What the win means for Baylor: Justifiably criticized for a soft nonleague schedule, Baylor recorded its first significant victory outside the Big 12 since beating UCLA in the 2012 Alamo Bowl. Briles showed why he's one of the most innovative and effective offensive minds in college football, as the Bears accounted for 756 yards of total offense. Baylor displayed its depth and adaptability, which some questioned after losses to TCU and Texas that ended the regular season. We'll never know how far this Bears team could have gone if Russell and others had remained healthy. The ingredients for a potential playoff run were there. But the future is bright as Russell will be back in 2016, along with so many of the others who contributed Tuesday.
What the loss means for North Carolina: The season still represents a step forward for Larry Fedora and his team, but the bowl loss was a significant buzzkill. A defense revived by first-year coordinator Gene Chizik fell apart. While the Tar Heels couldn't have expected what it saw from Baylor, it had no answers for a one-dimensional offense. Mistakes in the red zone continued to haunt the Heels, as T.J. Logan's fumble into Baylor's end zone was a backbreaker. The next step for UNC is beating marquee opponents and continuing to shore up the defense.
Player of the game: Listed in Baylor's game notes as "more of a lightning guy," Jefferson brought thunder, lightning and all other elements to the field Tuesday.

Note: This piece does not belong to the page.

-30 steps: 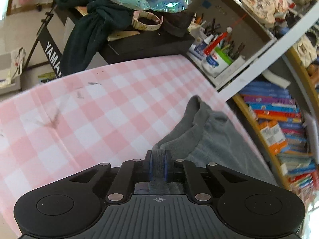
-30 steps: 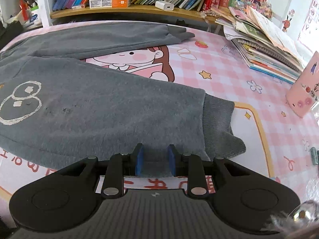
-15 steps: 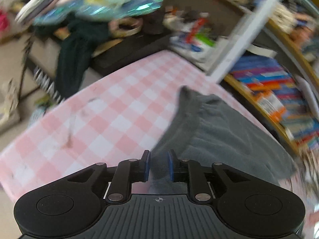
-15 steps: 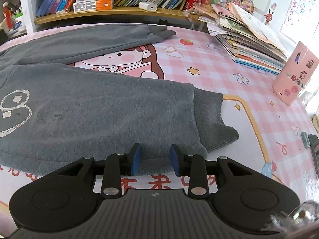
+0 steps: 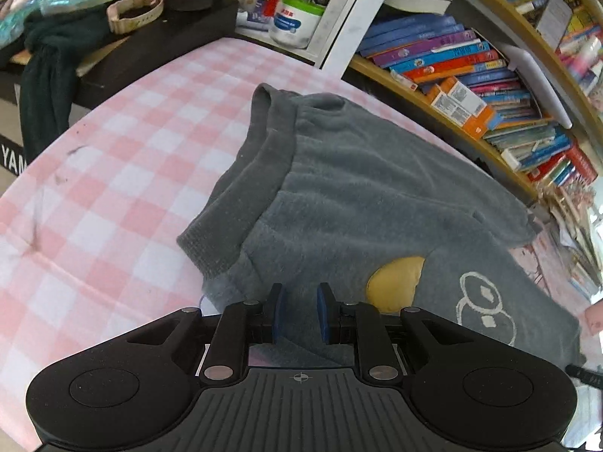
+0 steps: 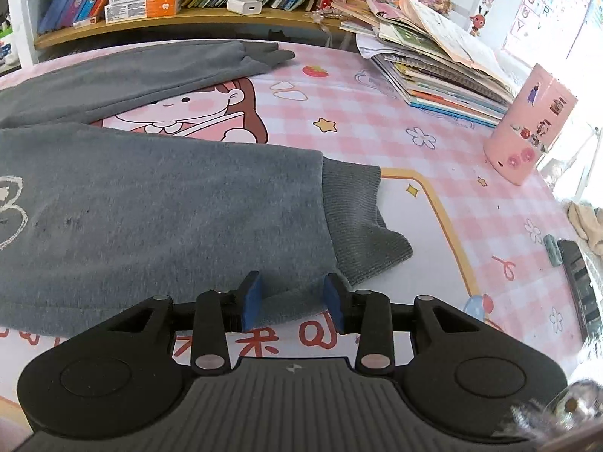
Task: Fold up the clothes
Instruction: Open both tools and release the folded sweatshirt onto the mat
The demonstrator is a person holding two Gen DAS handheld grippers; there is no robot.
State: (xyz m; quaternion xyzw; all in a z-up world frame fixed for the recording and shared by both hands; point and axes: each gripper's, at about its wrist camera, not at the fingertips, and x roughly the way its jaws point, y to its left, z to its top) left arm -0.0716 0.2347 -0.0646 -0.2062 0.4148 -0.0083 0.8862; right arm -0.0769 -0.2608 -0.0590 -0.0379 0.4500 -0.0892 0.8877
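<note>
The grey sweatpants lie spread flat on the pink checked tablecloth, the ribbed waistband toward my left side and the two legs running off toward my right. In my left view I see a mustard-yellow patch and a white outlined figure-eight print on the cloth just ahead of my left tongs. Their blue pads have just been spreading and now stand a little apart, with the grey cloth lying between them but not pinched. In my right view the nearer leg ends in a ribbed cuff that rests on the cartoon girl mat, while the farther leg stretches along the table's back edge below the bookshelf. My right tongs sit over the lower hem of the near leg, close beside the cuff; their pads have just been opening and stand wider than the left pair, with a fold of the hem lying loose between them, not squeezed. Beyond the cuff a pile of magazines and picture books leans at the table's far corner, and a pink decorated cup stands near it. In my left view a white tub of pens stands past the table's far end.
</note>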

He had 299 rush yards and three touchdowns on just 23 carries, and finished with exactly 1,000 yards on the season. Jefferson's 80-yard touchdown run late in the third quarter, moments after North Carolina fumbled near the Baylor goal line, put a bow on a banner night for Baylor.
Stat of the game: Baylor set a Russell Athletic Bowl rushing record in the first half alone. The Bears had 358 rush yards on 39 attempts (9.2-yard average) in the first 30 minutes, breaking the bowl record of 325 yards set by Illinois against Virginia in 1999 (when the bowl was the MicronPC Bowl).